As for the presentations interspersed throughout the day, attendees had a wide range of material to absorb: a live transcatheter pulmonary valve replacement, a prospective outline of the InSight Lander Mission to Mars— which would place a lander on Mars, designed to drill beneath the surface and investigate the planet’s deep interior—and even a harrowing account of how Luca Parmitano, an Italian astronaut, nearly drowned during a 2013 spacewalk on the International Space Station when debris clogged a pump mechanism inside his spacesuit.
As the conference builds momentum with each passing year, approaching the limit of attendees who can be accommodated, organizers think there may be value in creating a not-for-profit with the ability to raise money to fund specific projects. In addition to acting as a catalyst for new technologies, the not-for-profit will emphasize influencing young people to pursue paths in science, technology, engineering and math.

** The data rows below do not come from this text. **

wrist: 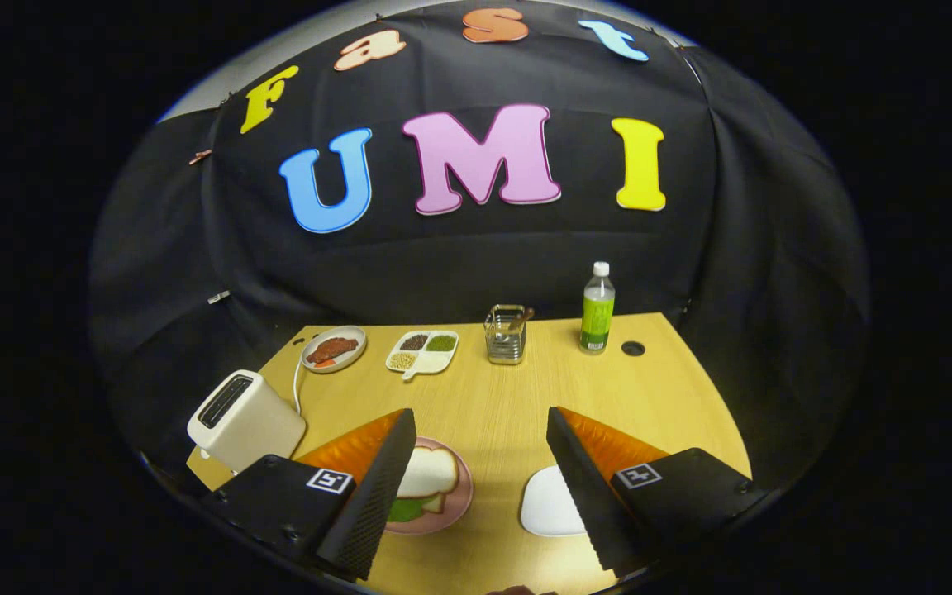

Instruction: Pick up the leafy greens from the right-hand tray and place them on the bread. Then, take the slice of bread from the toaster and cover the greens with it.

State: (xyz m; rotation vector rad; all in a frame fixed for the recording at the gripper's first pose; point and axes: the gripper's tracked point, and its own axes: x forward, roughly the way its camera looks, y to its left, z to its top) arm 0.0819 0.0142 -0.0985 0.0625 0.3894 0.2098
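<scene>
The gripper (482, 430) is held released above the wooden table (492, 397), black cloth wall (459, 264) seen at twelve o'clock.

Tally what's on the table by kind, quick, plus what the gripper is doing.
Plates and trays: 4 (pink plate, white tray, meat plate, divided dish)
Toaster: 1
Bottle: 1
Metal holder: 1
Total: 7
Gripper: open, holding nothing.
</scene>
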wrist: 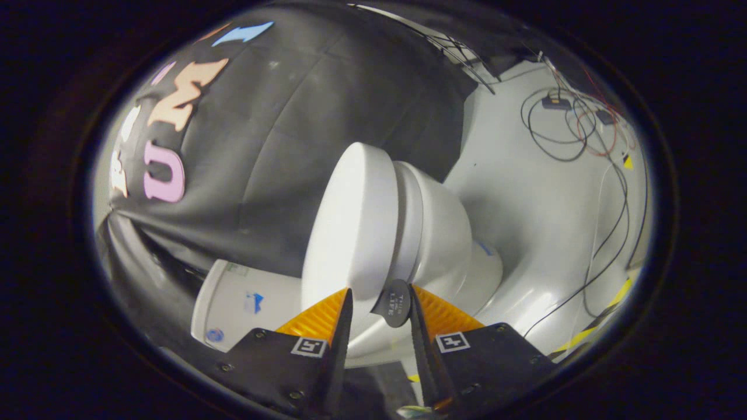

“A couple of years ago, we realized how important this platform could be at inciting students to enter these fields, which are potentially dry subjects,” reflected Lumsden. “But when you look here and see what these engineers and researchers can do, it’s like magic. The magic show is not being done by sleight of hand, but due to a basic grounding and understanding of science and technology.”
“These three areas, in Houston, are world class—they’re the best in the world,” concluded Kline. “We’re the energy capital of the world, we’re certainly the cardiovascular capital of the world, and the home of manned space flight. Every one of us spends our days maintaining that excellence, and while it’s clear that staying in our world will keep us on the development track, true discovery absolutely needs to be cross disciplinary and broad. Getting together and discussing what we’ve learned is a very fruitful endeavor, and I think it’s the way that all technology has to proceed in the 21st century and beyond.”